• EXERCISE PROMPT: Please copy exactly the line containing "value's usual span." and every line after it, through the last line of the records below, leaving out all pictures.

• DATASET EXTRACT:
....................

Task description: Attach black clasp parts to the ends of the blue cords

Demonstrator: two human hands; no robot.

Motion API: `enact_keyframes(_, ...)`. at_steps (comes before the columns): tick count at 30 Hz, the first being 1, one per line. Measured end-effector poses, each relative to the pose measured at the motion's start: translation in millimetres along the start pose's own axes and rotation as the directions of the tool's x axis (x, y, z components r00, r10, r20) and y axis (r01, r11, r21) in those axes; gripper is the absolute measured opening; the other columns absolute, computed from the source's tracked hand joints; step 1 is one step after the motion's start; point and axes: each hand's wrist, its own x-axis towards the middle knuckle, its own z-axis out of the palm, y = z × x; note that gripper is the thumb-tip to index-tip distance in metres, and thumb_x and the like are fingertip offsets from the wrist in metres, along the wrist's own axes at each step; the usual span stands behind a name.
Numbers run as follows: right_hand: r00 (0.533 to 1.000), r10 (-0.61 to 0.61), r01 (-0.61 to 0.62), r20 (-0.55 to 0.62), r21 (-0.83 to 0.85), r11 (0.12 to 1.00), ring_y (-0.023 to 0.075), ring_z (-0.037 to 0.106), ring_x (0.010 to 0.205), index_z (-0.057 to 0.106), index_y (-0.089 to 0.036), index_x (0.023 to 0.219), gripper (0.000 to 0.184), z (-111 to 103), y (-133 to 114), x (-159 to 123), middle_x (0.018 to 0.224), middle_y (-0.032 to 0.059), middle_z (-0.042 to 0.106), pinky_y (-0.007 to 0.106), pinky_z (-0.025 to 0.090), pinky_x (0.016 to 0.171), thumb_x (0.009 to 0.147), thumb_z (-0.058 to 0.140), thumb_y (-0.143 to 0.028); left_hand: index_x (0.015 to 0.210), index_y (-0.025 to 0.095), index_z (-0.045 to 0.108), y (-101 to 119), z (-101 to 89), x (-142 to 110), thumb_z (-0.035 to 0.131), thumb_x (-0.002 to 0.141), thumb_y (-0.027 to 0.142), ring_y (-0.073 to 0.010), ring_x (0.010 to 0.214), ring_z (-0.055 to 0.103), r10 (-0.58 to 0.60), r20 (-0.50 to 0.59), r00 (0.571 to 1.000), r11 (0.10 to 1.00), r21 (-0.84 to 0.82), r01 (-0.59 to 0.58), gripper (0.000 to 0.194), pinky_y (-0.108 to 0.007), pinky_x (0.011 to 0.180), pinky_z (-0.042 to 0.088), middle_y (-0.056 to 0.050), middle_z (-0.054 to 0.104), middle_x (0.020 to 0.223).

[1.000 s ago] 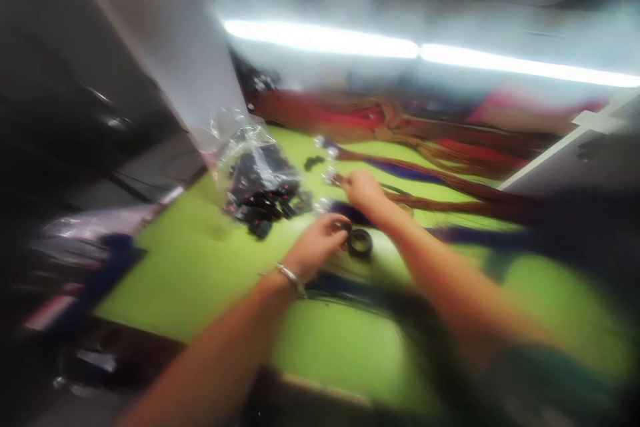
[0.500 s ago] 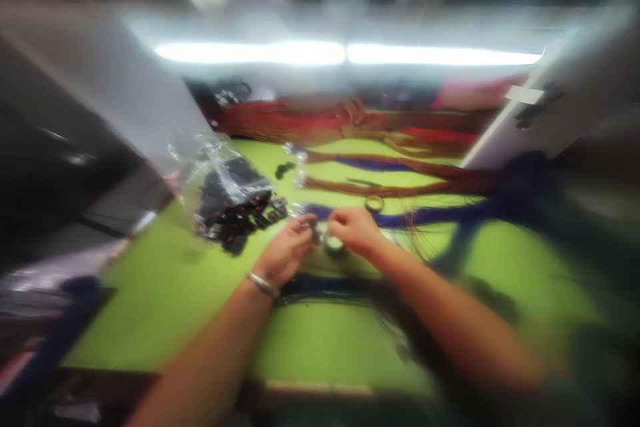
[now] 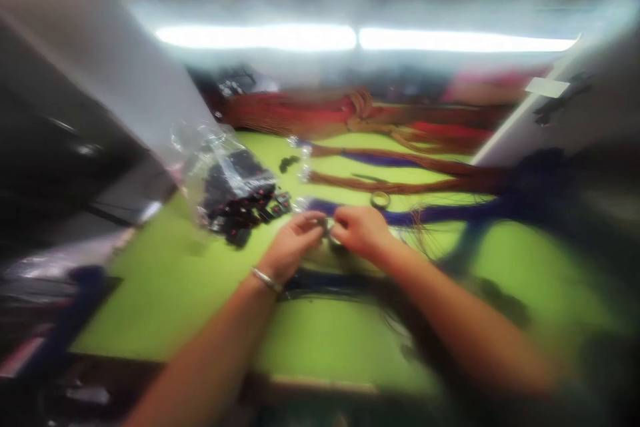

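My left hand (image 3: 293, 243), with a bracelet (image 3: 267, 279) at the wrist, is closed in a pinch above the middle of the green table. Something small and dark is at its fingertips, too blurred to name. My right hand (image 3: 363, 230) is closed close beside it, with its fingertips almost meeting the left ones. What the right fingers hold is hidden. Partly covered by the right hand is a pale round thing like a tape roll. Just behind the hands runs a bundle of blue wires (image 3: 445, 213), and a dark blue bundle (image 3: 330, 282) lies in front of them.
To the left, a clear plastic bag (image 3: 215, 173) spills black connectors (image 3: 240, 220) onto the green table (image 3: 165, 280). A tape roll (image 3: 380, 200) lies behind the right hand. Brown wire bundles (image 3: 390, 185) and red wires (image 3: 290, 110) stretch across the back. White panels (image 3: 145, 73) flank the table.
My hands have come closer together, the left fingertips moving right towards the right hand. The whole view has shifted slightly. The bag and the wire bundles stay where they were on the table.
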Motion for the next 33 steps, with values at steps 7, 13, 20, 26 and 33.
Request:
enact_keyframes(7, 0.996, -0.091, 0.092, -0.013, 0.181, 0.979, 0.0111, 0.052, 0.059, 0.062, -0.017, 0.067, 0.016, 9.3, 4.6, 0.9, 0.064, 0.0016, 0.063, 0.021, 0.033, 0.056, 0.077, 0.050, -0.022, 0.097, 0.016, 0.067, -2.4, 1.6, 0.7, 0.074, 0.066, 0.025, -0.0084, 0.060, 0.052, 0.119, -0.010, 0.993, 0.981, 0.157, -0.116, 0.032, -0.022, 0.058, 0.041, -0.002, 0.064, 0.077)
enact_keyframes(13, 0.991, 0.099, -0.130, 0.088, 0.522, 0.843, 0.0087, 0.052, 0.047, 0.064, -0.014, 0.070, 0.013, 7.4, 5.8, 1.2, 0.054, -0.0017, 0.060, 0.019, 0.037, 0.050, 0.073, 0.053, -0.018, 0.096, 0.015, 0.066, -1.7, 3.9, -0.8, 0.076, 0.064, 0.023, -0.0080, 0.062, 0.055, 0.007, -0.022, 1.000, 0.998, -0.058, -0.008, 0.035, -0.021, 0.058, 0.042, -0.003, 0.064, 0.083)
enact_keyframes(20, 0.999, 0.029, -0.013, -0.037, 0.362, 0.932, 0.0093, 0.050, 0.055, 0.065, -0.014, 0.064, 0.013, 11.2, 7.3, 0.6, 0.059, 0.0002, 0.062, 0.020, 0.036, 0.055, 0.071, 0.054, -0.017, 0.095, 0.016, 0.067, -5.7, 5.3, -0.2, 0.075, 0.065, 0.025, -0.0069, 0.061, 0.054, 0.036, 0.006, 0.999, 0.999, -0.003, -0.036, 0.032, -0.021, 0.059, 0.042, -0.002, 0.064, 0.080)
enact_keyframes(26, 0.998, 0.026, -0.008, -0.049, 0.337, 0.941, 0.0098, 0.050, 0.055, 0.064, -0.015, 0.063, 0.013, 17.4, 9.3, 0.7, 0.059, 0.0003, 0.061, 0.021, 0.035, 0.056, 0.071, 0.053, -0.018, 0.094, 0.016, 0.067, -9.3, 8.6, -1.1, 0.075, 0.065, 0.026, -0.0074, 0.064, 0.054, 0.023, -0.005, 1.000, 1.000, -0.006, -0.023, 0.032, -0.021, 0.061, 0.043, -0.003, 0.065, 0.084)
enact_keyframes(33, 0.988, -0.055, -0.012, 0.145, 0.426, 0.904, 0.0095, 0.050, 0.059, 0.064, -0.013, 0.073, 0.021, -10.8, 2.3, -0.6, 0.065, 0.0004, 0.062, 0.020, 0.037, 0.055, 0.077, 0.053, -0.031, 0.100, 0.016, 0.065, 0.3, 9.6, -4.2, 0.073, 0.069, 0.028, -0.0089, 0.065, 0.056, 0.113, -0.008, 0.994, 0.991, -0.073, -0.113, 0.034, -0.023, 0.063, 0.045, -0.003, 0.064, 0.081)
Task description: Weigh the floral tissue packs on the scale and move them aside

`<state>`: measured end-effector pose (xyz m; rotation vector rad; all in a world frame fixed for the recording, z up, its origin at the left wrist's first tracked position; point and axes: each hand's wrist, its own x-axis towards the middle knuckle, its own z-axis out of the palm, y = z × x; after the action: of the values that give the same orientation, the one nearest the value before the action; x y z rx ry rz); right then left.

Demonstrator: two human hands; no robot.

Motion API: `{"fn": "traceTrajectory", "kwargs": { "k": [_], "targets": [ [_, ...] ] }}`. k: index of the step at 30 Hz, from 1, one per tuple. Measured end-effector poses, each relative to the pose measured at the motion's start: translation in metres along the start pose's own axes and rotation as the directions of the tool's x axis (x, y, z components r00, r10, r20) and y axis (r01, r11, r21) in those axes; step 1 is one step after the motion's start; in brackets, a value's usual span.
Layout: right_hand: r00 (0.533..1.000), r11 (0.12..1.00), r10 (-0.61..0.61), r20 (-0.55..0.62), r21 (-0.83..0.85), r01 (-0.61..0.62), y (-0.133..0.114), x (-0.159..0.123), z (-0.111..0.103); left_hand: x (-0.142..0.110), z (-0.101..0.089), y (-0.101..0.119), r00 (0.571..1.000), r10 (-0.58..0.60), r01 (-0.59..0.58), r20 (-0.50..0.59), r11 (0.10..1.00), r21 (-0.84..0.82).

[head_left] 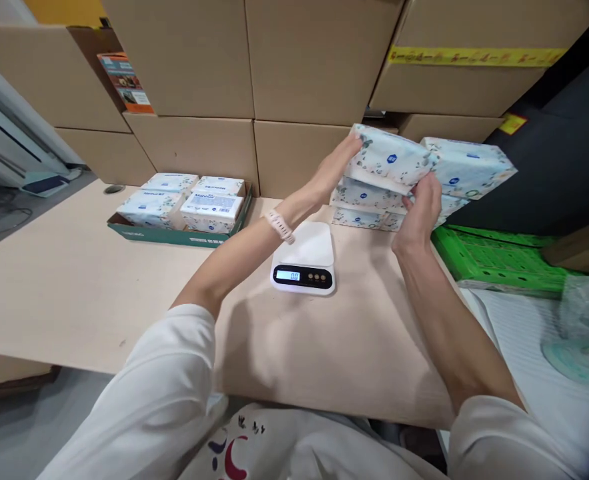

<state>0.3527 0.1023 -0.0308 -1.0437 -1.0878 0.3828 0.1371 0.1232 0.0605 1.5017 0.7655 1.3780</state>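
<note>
One tissue pack [391, 159] is sitting tilted over the left side of a pack stack [361, 196]. The left hand [338, 163] is resting nearly straight fingers [355, 141] on its left end, can't tell how closed; the right hand [422, 210] is pinching its lower right corner, fingers curled. A white scale [311, 245] is showing 0.0 nearer on the counter [74, 293], a green tray [169, 235] sitting off left.

With my left hand [338, 165] at its left end and my right hand [423, 210] at its lower right corner, I held a tissue pack [391, 160] over the stacked packs [357, 219], beyond a white scale [307, 247] reading 0.0, while a green tray [169, 235] of packs sat to the left.
</note>
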Motion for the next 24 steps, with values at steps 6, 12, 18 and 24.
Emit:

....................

• ANSWER FOR THIS EXERCISE:
Motion API: `{"fn": "traceTrajectory", "kwargs": { "k": [_], "targets": [ [_, ...] ] }}`. k: index of the step at 30 Hz, from 1, one per tuple. Measured end-effector poses, each relative to the pose measured at the motion's start: translation in metres along the start pose's own axes and rotation as the directions of the tool's x axis (x, y, z components r00, r10, r20) and y axis (r01, r11, r21) in those axes; step 1 is one step after the motion's start; in brackets, a value's usual span.
Layout: right_hand: r00 (0.533..1.000), r11 (0.12..1.00), r10 (-0.61..0.61), r20 (-0.55..0.62), r21 (-0.83..0.85), r01 (-0.61..0.62), y (-0.133..0.114), x (-0.159..0.123), z (-0.111..0.103); left_hand: x (-0.142..0.110), z (-0.101..0.089), y (-0.101..0.119), r00 (0.571..1.000), r10 (-0.58..0.60), r01 (-0.59..0.58), r20 (-0.50..0.59), r11 (0.10..1.00), r21 (-0.84..0.82).

[head_left] 

<state>0.3527 0.1023 -0.0308 -1.0437 -1.0878 0.3828 0.1371 0.1232 0.0605 1.5017 0.7655 1.3780</state>
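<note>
One tissue pack [391, 159] is sitting tilted over the left side of a pack stack [361, 196]. The left hand [338, 163] is resting nearly straight fingers [355, 141] on its left end, can't tell how closed; the right hand [422, 210] is pinching its lower right corner, fingers curled. A white scale [311, 245] is showing 0.0 nearer on the counter [74, 293], a green tray [169, 235] sitting off left.

With my left hand [338, 165] at its left end and my right hand [423, 210] at its lower right corner, I held a tissue pack [391, 160] over the stacked packs [357, 219], beyond a white scale [307, 247] reading 0.0, while a green tray [169, 235] of packs sat to the left.
</note>
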Motion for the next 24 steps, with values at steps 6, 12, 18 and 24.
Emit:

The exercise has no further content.